You could forgive it some errors of computation in what is, of course, an imperfect science, where words like "probability" and "projections" sometimes seem to mean "guesswork". But medicine is an imperfect science too (my father, a GP, used to refer to his stethoscope as "the guessing tubes") and you suspect that, if the Met Office was a doctor, his surgery would be littered with dead bodies. Its actual head office is in Exeter, Devon, a purpose-built £80m glass-and-steel beauty (opened in 2004) that dazzles in the sunlight but fails to shine when it comes to supplying useful medium-term information. Fifty years ago last summer, the success of the D-Day landings and the lives of millions depended crucially on weather forecasters accurately predicting the weather on the day of the invasion. If they could get it right weeks in advance, why can't the Met, half a century later?
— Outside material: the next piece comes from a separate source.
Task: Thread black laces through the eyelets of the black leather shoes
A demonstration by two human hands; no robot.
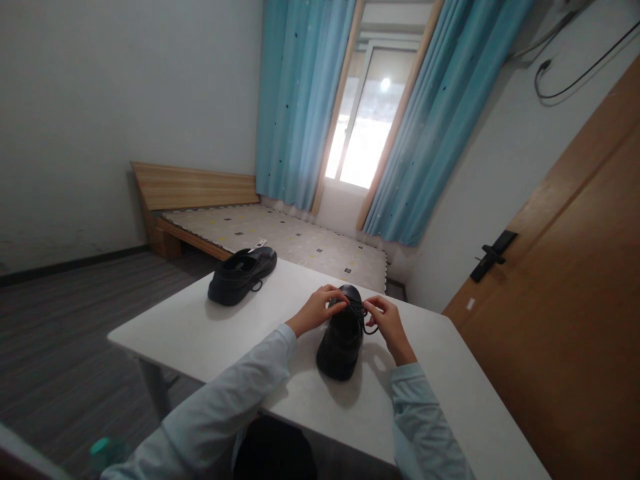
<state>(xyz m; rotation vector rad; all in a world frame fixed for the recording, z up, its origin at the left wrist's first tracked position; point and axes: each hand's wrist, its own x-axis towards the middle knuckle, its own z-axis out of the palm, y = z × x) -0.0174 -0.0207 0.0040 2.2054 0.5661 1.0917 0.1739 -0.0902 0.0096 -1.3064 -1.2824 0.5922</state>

Some climatologists hint that the Office's problem is political – its computer model of future weather behaviour habitually feeds in government-backed assumptions about climate change that aren't borne out by the facts. To the Met Office, the weather's always warmer than it really is, because it's expecting it to be, because it expects climate change to wreak its stealthy havoc. If it really has had its thumb on the scales for the last decade, I'm afraid it deserves to be shown the door.
***
Alternatives to reading actual words, No 139. A friend who is something big in New Media tells me that the future of reading will be like this. You're on the bus, reading Nick Cave's new novel The Death of Bunny Munro, downloaded to your iPhone or iSlate. When you reach your stop, you still have a 15-minute walk to work and you want to read on, so you plug in headphones and listen to Mr Cave reading the next bit of the book as you walk along (with a specially designed 3D audio-spatial soundtrack, obviously). When you reach your destination, and fancy a closer connection with the author, press a button on your phone and the Aussie Goth's craggy features will appear, reading aloud to you. Meanwhile, Jonathan Lethem, the US author, was on Radio 4 last week telling us the future novels may feature visual (or was it "video"?) elements along with the actual words. So if you get tired of reading, you know, sentences, you can press a button and the screen will give you a dramatised version of the story you're absorbed in, with characters mouthing dialogue, and a variety of backdrops (war zone, rainy field, sunny beach, New Orleans lapdance club) to choose from.
Brilliant. If we go on like this, there'll soon be no need to interact with the written word at all. And what a relief that will be, won't it?